▶ _Task prompt_: Copy out the lines of the records below, and only those lines, from the one with "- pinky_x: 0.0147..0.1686" through the one with "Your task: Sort", exactly as they appear.

(Materials provided Opens)

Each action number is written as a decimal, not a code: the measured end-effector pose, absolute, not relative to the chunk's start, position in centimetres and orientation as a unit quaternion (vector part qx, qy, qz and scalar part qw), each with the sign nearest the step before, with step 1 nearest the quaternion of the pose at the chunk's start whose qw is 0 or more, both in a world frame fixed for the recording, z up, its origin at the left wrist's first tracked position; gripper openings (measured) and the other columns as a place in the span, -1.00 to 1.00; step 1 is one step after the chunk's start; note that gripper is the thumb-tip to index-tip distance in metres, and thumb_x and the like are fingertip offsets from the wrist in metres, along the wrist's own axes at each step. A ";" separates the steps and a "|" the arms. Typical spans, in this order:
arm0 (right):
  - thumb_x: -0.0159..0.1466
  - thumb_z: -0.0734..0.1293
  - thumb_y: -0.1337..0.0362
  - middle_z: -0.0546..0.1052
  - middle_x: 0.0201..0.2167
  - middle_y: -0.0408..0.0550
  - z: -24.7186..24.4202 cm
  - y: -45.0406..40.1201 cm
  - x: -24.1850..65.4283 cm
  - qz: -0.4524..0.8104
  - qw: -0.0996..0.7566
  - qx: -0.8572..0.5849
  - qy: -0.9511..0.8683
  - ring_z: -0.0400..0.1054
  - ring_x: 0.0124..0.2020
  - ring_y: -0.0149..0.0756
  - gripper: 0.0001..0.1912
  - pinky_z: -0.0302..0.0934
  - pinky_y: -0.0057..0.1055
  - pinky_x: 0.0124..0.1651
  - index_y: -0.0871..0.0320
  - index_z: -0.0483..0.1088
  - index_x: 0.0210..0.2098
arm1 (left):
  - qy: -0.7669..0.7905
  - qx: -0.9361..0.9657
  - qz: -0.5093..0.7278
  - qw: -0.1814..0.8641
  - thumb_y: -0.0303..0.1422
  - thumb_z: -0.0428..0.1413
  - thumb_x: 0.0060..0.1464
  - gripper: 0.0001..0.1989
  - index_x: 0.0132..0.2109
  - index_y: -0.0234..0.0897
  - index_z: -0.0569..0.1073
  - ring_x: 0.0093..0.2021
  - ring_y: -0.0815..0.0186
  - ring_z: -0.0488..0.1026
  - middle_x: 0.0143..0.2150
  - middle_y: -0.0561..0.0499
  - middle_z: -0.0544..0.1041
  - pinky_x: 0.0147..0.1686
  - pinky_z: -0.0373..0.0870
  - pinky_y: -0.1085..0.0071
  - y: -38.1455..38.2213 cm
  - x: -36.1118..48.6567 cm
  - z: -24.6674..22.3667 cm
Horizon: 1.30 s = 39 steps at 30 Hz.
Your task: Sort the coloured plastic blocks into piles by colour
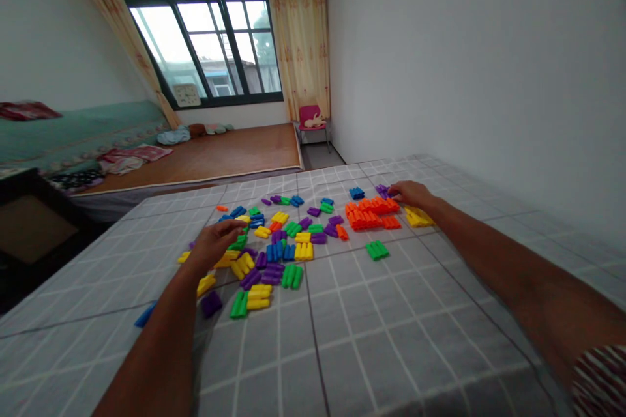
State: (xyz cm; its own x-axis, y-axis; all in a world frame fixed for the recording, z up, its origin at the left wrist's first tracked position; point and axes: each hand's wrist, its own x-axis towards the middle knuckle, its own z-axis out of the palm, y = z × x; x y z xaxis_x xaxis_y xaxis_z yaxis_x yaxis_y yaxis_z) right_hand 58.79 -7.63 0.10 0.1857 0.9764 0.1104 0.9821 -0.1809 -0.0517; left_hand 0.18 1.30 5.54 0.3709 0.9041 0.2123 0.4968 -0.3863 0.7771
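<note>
Extending left hand (214,245) over mixed-colour pieces (275,251), right hand (409,193) at purple pieces (382,191), cannot tell what either grip holds

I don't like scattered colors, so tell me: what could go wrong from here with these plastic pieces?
The right hand is at purple pieces close beside the orange pile, so the two colors might get mixed. Yellow pieces lie close by the right forearm and could be nudged. The left forearm passes close to a blue piece, which it might brush aside.
</note>
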 end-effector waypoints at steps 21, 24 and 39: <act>0.15 0.35 0.01 0.56 -0.12 0.06 -1.1 -7.7 63.1 -0.033 0.081 -0.862 -0.500 0.43 -0.15 -0.13 -0.56 0.19 -0.37 -0.28 0.15 0.46 -0.08 | 0.477 0.758 0.340 0.287 0.03 0.18 -0.14 -0.47 -0.14 -0.28 0.58 -0.19 0.12 0.56 -0.23 -0.08 0.64 -0.19 0.49 0.30 1.6 -1.0 5.4; 0.14 0.34 -0.05 0.55 -0.11 0.08 -0.8 -7.8 62.5 -0.034 0.078 -0.880 -0.467 0.43 -0.15 -0.10 -0.53 0.18 -0.36 -0.31 0.11 0.45 -0.09 | 0.481 0.754 0.342 0.289 0.00 0.19 -0.14 -0.49 -0.14 -0.29 0.58 -0.21 0.13 0.56 -0.24 -0.07 0.64 -0.21 0.49 0.31 1.7 -1.2 5.5; 0.19 0.33 0.25 0.53 -0.04 0.24 2.8 -7.5 61.3 -0.080 0.112 -0.843 -0.520 0.42 -0.12 -0.05 -0.65 0.23 -0.22 -0.18 0.23 0.46 -0.05 | 0.560 0.684 0.414 0.218 -0.18 0.09 -0.07 -0.57 -0.11 -0.35 0.56 -0.14 0.16 0.55 -0.15 -0.13 0.62 -0.20 0.47 0.36 3.6 -7.8 5.7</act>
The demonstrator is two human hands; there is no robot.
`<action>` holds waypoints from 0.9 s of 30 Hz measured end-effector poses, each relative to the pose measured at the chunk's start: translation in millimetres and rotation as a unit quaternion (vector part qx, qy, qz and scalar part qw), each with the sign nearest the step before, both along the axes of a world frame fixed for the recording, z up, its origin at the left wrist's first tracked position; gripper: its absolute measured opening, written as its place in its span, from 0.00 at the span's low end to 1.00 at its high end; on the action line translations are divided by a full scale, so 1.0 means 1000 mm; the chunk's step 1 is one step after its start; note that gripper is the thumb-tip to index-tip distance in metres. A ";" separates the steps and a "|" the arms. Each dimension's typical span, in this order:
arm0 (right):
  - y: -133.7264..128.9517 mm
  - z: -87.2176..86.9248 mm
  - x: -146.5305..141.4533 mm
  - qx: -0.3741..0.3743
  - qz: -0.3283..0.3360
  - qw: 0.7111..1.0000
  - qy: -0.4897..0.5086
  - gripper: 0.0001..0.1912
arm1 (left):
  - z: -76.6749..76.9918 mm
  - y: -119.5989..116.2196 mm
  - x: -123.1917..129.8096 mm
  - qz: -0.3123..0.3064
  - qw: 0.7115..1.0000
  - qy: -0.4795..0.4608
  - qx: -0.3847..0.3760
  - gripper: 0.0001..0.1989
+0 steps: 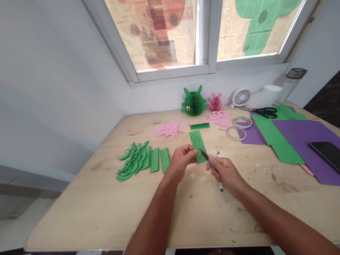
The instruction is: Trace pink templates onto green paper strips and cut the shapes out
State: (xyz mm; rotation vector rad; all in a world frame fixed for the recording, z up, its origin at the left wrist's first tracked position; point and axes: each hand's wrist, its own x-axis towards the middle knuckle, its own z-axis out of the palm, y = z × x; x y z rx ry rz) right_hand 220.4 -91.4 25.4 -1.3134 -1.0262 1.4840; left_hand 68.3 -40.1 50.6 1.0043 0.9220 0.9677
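Observation:
A green paper strip (197, 139) with curved lines drawn on it is pinched by my left hand (183, 157) near its lower left edge. My right hand (222, 172) grips a dark-tipped tool, seemingly a small pair of scissors (204, 154), whose tip meets the strip's right side. The fingers hide most of its handle. Partly under my right hand, a white marker (221, 185) lies on the table. Left of my hands are two more marked green strips (164, 160) and a pile of cut green paper pieces (132, 164).
Pink paper cutouts (169, 129) lie farther back, near a folded green strip (200, 126). Green (194, 103) and pink (215, 103) paper figures stand by the wall. Tape rolls (236, 133), black-handled scissors (267, 112), purple sheets (305, 132) and a phone (326, 154) are at right.

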 end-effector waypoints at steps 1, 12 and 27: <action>0.000 0.000 0.000 0.003 -0.003 1.000 -0.005 0.26 | 0.000 0.000 0.000 0.001 1.000 0.000 -0.001 0.14; 0.004 0.012 0.009 0.056 -0.102 0.993 0.018 0.23 | -0.001 -0.001 0.000 -0.026 1.000 0.013 -0.004 0.14; 0.009 0.001 0.010 0.093 -0.177 0.980 -0.016 0.18 | -0.012 -0.006 0.013 -0.054 0.997 0.052 0.002 0.11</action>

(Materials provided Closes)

▶ _Written answer_:
  - pinky_x: 0.0147..0.1686
  - pinky_z: -0.0373..0.0870
  - pinky_y: -0.1085..0.0071
  - y: -38.1455..38.2213 cm
  - x: -36.1118..48.6567 cm
  - z: -24.6674..22.3667 cm
Horizon: 1.30 s = 39 steps at 30 Hz.
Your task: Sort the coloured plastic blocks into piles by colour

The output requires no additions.